The task —
Locate and copy each line in the data that contains the word "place".

Data —
Start of Block
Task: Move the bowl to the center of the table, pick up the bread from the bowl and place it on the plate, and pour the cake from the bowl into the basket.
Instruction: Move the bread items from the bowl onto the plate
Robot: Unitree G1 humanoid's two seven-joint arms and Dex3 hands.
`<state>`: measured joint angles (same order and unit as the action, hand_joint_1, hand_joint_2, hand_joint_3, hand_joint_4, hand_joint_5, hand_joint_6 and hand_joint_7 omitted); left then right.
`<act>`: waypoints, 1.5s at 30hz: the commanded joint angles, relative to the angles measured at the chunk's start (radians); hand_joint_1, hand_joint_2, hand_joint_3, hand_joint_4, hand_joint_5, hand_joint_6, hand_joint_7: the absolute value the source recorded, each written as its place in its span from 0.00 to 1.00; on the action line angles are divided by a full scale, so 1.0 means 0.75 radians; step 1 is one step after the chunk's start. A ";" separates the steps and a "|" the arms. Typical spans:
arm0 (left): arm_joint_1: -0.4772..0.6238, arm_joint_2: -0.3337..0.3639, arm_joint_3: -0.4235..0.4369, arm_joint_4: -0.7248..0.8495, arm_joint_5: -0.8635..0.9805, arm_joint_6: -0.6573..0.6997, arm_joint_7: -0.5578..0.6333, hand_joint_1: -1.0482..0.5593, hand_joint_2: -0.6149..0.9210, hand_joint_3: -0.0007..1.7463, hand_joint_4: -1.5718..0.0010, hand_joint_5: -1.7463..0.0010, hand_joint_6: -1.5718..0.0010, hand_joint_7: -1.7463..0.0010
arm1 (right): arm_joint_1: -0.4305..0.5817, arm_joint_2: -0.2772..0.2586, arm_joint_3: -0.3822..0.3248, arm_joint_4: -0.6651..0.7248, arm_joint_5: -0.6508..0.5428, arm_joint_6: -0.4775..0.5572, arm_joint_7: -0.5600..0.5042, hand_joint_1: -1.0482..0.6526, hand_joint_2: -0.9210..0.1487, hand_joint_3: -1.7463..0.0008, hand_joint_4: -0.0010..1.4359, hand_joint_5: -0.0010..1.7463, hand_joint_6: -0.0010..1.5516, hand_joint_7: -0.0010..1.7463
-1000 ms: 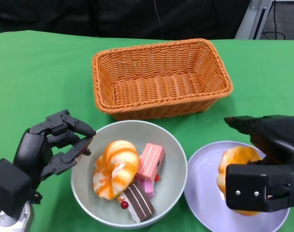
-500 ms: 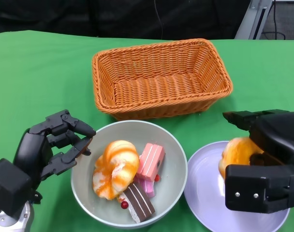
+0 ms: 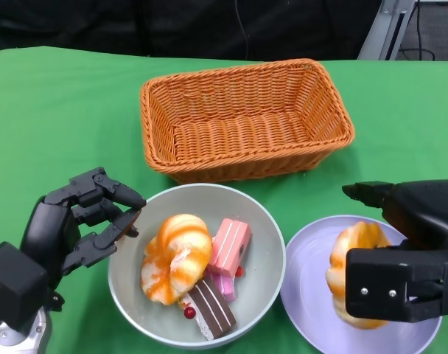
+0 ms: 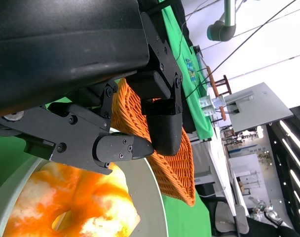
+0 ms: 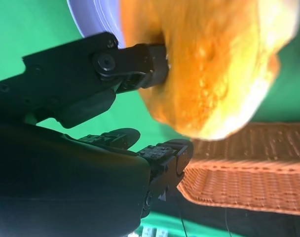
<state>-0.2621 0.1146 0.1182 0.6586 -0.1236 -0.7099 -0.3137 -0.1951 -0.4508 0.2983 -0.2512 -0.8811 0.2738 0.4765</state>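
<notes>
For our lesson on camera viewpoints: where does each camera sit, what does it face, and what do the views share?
Head view: above the table, looking down at bowl, basket, plate; both hands show.
Right wrist view: behind the right hand, facing its bread.
Left wrist view: behind the left hand, at the bowl's rim.
All show the basket.

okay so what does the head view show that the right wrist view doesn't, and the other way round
Only the head view shows the left hand open at the rim of the grey bowl, which holds a second bread and cake pieces, and the whole inside of the basket.

Only the right wrist view shows close up a finger of the right hand pressed into its bread.

Both show that bread, the plate, the basket and the green cloth.
</notes>
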 commanded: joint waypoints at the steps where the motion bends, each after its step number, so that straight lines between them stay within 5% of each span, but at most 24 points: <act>1: 0.013 0.020 0.006 0.012 0.004 -0.012 0.004 0.53 0.95 0.26 0.53 0.16 0.51 0.36 | -0.014 -0.013 -0.019 -0.018 0.022 0.006 0.019 0.00 0.00 0.66 0.20 0.00 0.13 0.00; 5: 0.018 0.020 0.004 0.002 0.011 -0.002 0.011 0.53 0.95 0.26 0.53 0.17 0.50 0.37 | -0.005 0.020 -0.029 -0.028 0.019 0.031 -0.024 0.00 0.00 0.76 0.23 0.01 0.15 0.01; 9: 0.018 0.020 0.005 0.005 0.002 0.001 0.003 0.54 0.95 0.26 0.53 0.17 0.50 0.37 | 0.023 0.087 -0.060 -0.013 0.047 0.017 -0.182 0.02 0.01 0.96 0.46 0.12 0.38 0.05; 10: 0.019 0.020 0.005 0.007 0.001 -0.001 0.001 0.54 0.95 0.26 0.53 0.17 0.50 0.37 | 0.027 0.102 -0.063 -0.011 0.046 0.020 -0.216 0.03 0.01 0.98 0.42 0.31 0.43 0.08; 11: 0.020 0.020 0.004 0.005 0.002 -0.002 0.003 0.54 0.95 0.26 0.53 0.17 0.50 0.37 | 0.027 0.113 -0.065 -0.011 0.047 0.028 -0.233 0.03 0.02 0.99 0.35 0.49 0.44 0.13; 13: 0.022 0.020 0.002 0.004 0.006 -0.006 0.003 0.54 0.95 0.26 0.53 0.18 0.50 0.37 | 0.028 0.125 -0.069 -0.009 0.051 0.029 -0.264 0.04 0.03 1.00 0.25 0.73 0.29 0.47; 17: 0.024 0.019 -0.001 0.004 0.008 -0.012 0.002 0.53 0.96 0.25 0.53 0.18 0.50 0.37 | 0.030 0.124 -0.081 0.014 0.089 -0.026 -0.334 0.06 0.06 1.00 0.22 0.96 0.19 0.79; 25: 0.028 0.020 -0.006 0.000 0.016 -0.012 0.006 0.53 0.96 0.25 0.52 0.17 0.50 0.37 | 0.042 0.132 -0.101 0.064 0.189 -0.120 -0.435 0.15 0.13 1.00 0.51 1.00 0.25 1.00; 37: 0.024 0.037 -0.009 0.013 0.045 -0.033 0.008 0.54 0.95 0.26 0.51 0.18 0.50 0.37 | 0.050 0.142 -0.106 0.099 0.287 -0.201 -0.498 0.32 0.17 1.00 0.51 1.00 0.25 1.00; 45: 0.025 0.035 -0.006 0.012 0.044 -0.028 0.002 0.54 0.95 0.27 0.50 0.19 0.50 0.38 | 0.055 0.149 -0.121 0.126 0.328 -0.275 -0.558 0.34 0.16 1.00 0.49 1.00 0.30 1.00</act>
<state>-0.2583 0.1210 0.1116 0.6602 -0.0910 -0.7271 -0.3138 -0.1602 -0.3343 0.2284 -0.1652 -0.6482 0.0841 0.0762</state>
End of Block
Exercise output —
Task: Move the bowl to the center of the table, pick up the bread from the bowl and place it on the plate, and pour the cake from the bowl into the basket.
`<act>`: waypoints, 1.5s at 30hz: the commanded joint angles, relative to the angles measured at the chunk's start (radians); hand_joint_1, hand_joint_2, hand_joint_3, hand_joint_4, hand_joint_5, hand_joint_6, hand_joint_7: the absolute value the source recorded, each written as its place in its span from 0.00 to 1.00; on the action line angles are divided by a full scale, so 1.0 means 0.75 radians; step 1 is one step after the chunk's start. A ";" separates the steps and a "|" the arms. Typical spans:

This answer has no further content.